Buenos Aires, Argentina
I expected to see several letters commending Kristen Lombardi's excellent article "Time for a Prayer Circle" [April 6-12], but only one rather shallow, insensitive letter was printed. The Workplace Religious Freedom Act seems innocuous, even benign. But it has vast and pernicious applications in George Bush's America, which is steadfastly eroding the wall of separation between church and state. Lombardi used several different examples; certainly women's reproductive rights and gay rights will be severely trampled on. The letter writer fatuously suggests that if one pharmacist in Ohio won't fill a customer's contraceptive prescription, others will. If one cop won't protect an abortion clinic, another can be scheduled in. But why should anyone pursuing his legal actions or transactions be humiliated or discriminated against because a provider has "personal convictions" in opposition to the law? Wal-Mart wrote me that if one of its pharmacists has a "personal conviction" against filling a contraceptive prescription, the customer "must find another pharmacist at Wal-Mart or another pharmacy." Not good enough! Has Wal-Mart given secular humanist workers the OK to refuse to sell guns? This act stipulates "religious" freedom, as if morality derives only from religious beliefs. I can imagine heavily religious rural areas or small towns where it might be very difficult to get a pharmacist, cop, nurse, or counselor who could immediately fill in for the religious objector. The law of unintended consequences will come back to haunt us if this act is passed.
Re Tom Hull's article about the way Smooth Jazz squeezes out all other jazz but the Dead Legends ["Mostly Harmless," April 13-19]: Amen. Amen. Amen. Thanks for clarifying something that I have been feeling for a long, long time. Consequently I buy digitized CDs of the living legends, even as they slowly fade away. Two of my longtime hangouts were Real Jazz cruises and Ravinia. Real Jazz, no way. What's an 82-year-old supposed to do? I watched and listened as Nicholas Payton evolved. So make each note like Count Basie. Basie who?
St. Louis, Missouri
Both sides now
Re John Giuffo's "Report From the Upper West Bank" [April 6-12]: While both sides of the Columbia Unbecoming debate fling around the useless and empty term academic freedom, nobody has bothered to examine one of the most pertinent angles of the case.
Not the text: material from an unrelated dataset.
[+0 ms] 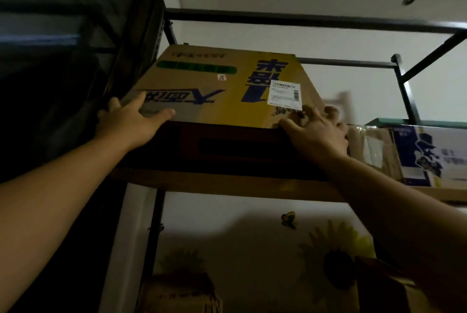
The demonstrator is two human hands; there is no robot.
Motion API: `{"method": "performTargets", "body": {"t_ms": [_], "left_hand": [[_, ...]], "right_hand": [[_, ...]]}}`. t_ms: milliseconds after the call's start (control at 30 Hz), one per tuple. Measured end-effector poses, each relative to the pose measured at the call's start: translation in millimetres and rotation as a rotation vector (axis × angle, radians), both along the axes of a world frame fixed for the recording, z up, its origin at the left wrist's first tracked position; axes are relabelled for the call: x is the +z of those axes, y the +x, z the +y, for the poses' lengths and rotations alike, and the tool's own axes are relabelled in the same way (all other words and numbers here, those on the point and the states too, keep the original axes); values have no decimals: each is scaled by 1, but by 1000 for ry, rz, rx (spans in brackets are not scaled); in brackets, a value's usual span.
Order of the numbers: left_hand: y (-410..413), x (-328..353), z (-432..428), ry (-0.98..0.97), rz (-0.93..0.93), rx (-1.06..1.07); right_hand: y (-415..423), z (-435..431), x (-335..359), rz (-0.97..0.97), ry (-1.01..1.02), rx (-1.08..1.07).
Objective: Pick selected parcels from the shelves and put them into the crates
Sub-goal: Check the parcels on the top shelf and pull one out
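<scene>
Dim room, white wall, black metal rack | cardboard parcel [214,85] sits overhead on top shelf board [227,185] | left hand [134,120] flat on its lower left corner, fingers straight, spread | right hand [316,131] hooks bent fingers round lower right corner | likely stiff, bulky, perhaps heavy: take both bottom corners, support underneath

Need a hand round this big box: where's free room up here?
Free: above the cardboard box under the top rail, and right of it above the blue-printed carton. Crowded: its left side by the dark upright.
</scene>
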State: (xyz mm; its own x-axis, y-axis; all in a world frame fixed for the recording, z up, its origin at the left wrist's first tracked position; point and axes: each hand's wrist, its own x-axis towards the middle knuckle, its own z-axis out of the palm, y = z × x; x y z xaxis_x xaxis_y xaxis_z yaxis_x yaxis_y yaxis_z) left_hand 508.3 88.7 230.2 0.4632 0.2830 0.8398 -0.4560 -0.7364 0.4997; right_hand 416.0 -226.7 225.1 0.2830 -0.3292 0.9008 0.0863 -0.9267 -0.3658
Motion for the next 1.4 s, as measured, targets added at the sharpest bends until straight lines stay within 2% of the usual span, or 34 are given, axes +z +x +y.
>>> {"method": "performTargets", "body": {"t_ms": [167,433,667,833,1067,1400], "left_hand": [[-12,-21,0,-23,56,37],[-24,-69,-2,-50,-23,0],[-26,-86,-3,-70,-49,-43],[-28,-72,-1,-71,-58,-51],[-14,-29,10,-56,-183,-51],[11,11,10,125,-123,24]], "right_hand": [[-11,-7,-22,63,-60,-7],[-18,-9,-71,52,-113,-2],[-16,-8,-84,44,-106,-4],[-18,-11,-75,79,-156,-57],[-16,-18,-38,-62,-209,-101],[17,-18,5,-189,-165,-42]]}}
Why is it that one of the few thriving centers of Middle Eastern and Asian studies has come under attack in a country and a profession where there is already very little tolerance for the views of people from the Middle Eastespecially those expressed by people of color? While anti-Semitism certainly exists on campuses across America, the level of anti-Arab violence, on campus and off, is at an all-time high. Those who have attacked the faculty of the Middle East studies department have already made the reckless move of conflating pro-Palestinian advocacy and scholarship with anti-Semitism. In demanding that Columbia create a fair and balanced faculty, they have ignored the ponderous and weighty support given the state of Israel by scholars around the country, deeply prejudiced public opinion, and the mechanisms of federal government. Yes, anti-Semitism is deplorable. We should acknowledge and interrogate it in all its forms, just as we should come to grips with anti-Arab violence committed by U.S. citizens at home and abroad, in word and deed, on a daily basis.